- **Work to complete**
Write out again, word for word, the lines below from the line that holds "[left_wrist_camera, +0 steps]" through the line that holds "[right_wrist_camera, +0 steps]", omitting pictures.

- **Source data**
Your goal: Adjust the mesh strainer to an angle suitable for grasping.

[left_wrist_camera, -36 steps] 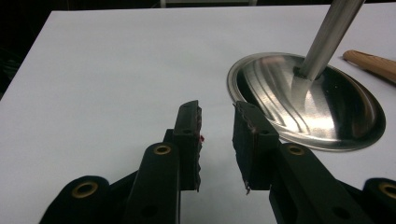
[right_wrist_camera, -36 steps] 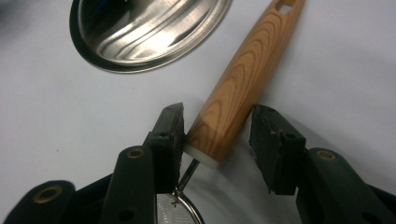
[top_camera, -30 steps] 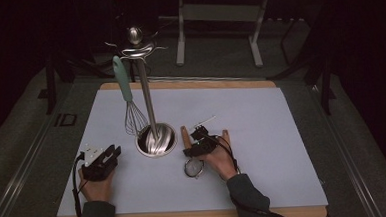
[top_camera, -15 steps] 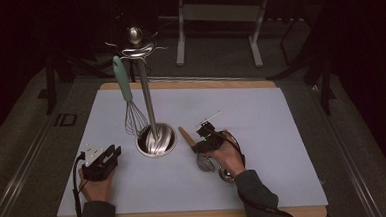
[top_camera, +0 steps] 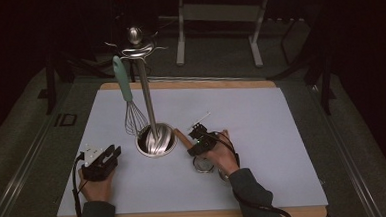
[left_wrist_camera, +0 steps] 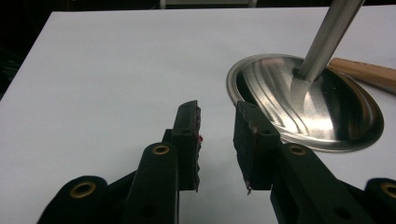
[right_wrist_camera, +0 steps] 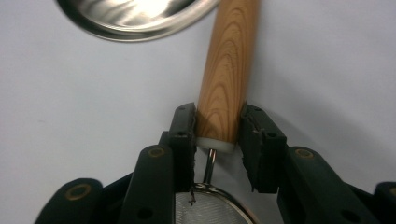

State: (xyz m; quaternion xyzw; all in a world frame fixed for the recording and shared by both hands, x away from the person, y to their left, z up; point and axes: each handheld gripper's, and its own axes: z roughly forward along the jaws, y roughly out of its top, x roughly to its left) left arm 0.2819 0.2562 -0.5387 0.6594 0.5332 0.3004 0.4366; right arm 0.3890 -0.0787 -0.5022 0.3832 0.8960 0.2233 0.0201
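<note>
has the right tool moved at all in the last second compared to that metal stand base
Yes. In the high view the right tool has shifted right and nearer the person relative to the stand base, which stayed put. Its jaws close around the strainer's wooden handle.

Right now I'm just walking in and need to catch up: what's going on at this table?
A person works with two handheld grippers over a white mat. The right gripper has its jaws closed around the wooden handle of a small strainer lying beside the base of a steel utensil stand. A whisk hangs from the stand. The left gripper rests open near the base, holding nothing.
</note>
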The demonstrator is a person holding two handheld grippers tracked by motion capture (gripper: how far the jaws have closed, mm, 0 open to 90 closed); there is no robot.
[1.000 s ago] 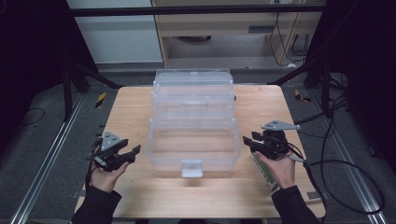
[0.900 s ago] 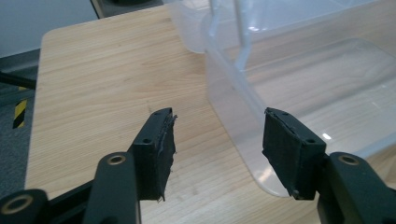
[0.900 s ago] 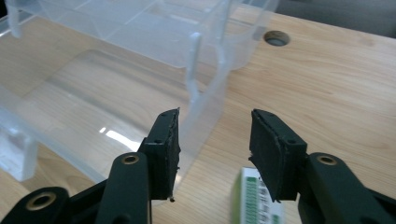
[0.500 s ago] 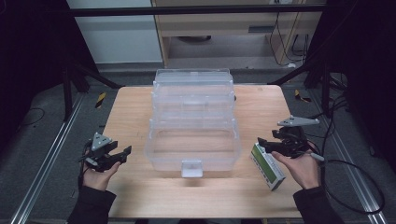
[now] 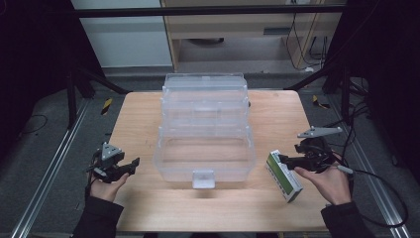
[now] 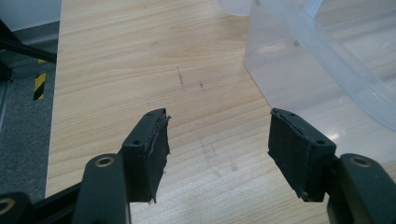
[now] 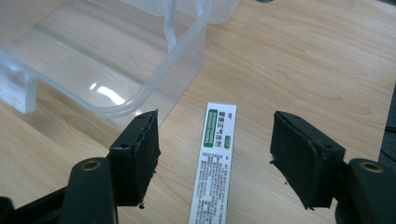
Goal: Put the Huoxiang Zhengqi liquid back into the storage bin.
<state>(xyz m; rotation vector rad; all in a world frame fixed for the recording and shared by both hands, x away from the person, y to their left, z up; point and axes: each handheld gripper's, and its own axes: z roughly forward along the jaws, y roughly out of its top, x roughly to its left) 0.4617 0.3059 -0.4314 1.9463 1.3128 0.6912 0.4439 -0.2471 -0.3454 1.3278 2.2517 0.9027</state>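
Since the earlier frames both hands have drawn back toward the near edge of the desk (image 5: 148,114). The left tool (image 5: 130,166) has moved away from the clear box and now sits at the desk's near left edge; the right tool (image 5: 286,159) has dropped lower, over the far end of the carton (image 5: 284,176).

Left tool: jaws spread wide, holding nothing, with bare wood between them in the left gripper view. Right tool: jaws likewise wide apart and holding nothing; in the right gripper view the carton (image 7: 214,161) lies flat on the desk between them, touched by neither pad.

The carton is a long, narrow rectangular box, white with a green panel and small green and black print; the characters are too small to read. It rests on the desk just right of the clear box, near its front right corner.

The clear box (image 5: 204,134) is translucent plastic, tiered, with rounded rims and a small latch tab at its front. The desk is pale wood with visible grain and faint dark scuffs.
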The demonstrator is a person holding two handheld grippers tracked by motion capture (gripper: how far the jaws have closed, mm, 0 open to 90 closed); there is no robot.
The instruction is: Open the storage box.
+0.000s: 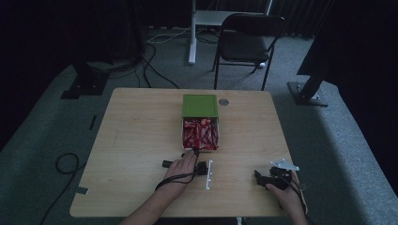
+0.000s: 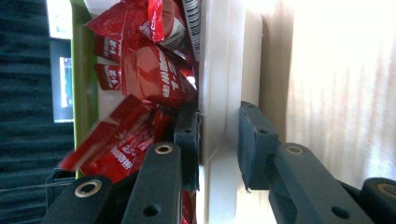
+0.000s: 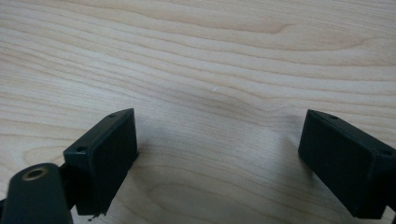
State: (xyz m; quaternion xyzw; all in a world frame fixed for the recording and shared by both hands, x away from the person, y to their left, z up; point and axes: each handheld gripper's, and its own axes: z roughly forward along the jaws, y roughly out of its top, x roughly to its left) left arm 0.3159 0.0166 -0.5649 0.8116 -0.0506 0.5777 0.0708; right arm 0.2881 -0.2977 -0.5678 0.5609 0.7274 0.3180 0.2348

- **Written response**
[left_wrist_camera, +0 steps] 
[right_wrist_camera, +0 steps] 

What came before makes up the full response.